2. The diesel engine vehicle of claim 1 wherein the engine has an
exhaust system extending at least partially in the ventilation
conduit and having an exhaust outlet in the roof, the ventilation
outlet being at least partially around the exhaust outlet.
3. The diesel engine vehicle of claim 2 wherein the exhaust system
has a diffuser having the exhaust outlet, the diffuser being
positioned below the roof.
4. The diesel engine vehicle of claim 2 wherein the exhaust system
includes a heat-emitting exhaust treatment unit at least partially
housed within the ventilation conduit
5. The diesel engine vehicle of claim 4 wherein the exhaust
treatment unit is a heat-regenerator diesel particle filter.
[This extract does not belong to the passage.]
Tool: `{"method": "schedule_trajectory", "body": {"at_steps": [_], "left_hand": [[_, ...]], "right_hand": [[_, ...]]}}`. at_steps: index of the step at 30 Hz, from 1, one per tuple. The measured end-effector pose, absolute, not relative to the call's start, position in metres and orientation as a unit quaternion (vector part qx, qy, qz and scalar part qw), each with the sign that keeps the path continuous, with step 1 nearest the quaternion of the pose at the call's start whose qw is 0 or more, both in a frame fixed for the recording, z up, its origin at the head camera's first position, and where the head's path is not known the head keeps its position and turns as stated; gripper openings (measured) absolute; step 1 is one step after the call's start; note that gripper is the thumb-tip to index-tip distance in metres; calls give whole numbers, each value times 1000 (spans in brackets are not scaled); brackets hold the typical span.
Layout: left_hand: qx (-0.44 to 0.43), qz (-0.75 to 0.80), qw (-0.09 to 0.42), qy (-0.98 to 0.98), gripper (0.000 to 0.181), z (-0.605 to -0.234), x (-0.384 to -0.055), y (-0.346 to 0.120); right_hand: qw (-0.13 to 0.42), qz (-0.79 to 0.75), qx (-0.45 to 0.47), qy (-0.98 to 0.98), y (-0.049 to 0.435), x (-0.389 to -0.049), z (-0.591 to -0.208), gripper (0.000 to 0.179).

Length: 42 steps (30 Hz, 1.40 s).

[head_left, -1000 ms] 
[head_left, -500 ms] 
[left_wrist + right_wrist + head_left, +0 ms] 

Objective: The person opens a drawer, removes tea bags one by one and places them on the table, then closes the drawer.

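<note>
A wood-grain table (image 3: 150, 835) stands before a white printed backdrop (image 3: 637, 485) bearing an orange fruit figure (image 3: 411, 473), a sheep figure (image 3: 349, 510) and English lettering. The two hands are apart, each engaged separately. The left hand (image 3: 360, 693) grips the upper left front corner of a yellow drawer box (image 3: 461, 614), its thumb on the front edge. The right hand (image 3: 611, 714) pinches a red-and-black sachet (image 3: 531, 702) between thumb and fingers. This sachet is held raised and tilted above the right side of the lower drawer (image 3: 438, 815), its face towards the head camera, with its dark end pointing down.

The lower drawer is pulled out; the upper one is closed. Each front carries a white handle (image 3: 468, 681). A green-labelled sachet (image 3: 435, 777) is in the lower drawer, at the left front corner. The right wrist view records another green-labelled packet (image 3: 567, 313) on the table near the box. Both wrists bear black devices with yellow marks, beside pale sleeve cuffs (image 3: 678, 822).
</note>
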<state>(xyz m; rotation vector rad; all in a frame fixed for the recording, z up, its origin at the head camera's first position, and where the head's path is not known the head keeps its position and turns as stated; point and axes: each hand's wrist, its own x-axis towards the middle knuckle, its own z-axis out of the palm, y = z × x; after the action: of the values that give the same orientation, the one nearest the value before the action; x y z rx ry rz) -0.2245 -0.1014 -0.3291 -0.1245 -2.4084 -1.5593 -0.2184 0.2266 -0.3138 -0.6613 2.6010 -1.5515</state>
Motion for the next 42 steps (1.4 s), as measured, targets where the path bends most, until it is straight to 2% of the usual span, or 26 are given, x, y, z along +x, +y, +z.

6. The diesel engine vehicle of claim 1 wherein the ventilation
conduit has ventilation inlet defined through a side wall of
vehicle.
7. The diesel engine vehicle of claim 6 wherein the ventilation
inlet is configured and adapted to receive external air during
displacement of the vehicle.
8. The diesel engine vehicle of claim 7 wherein the ventilation
inlet has an inwardly curved front portion aerodynamically designed
to impede aerodynamic stall conditions at low or moderate speeds of
the vehicle.
9. The diesel engine vehicle of claim 1 wherein the ventilation
conduit is partitioned from the passenger compartment of the
vehicle by a thermally insulated and heat-resistant partition.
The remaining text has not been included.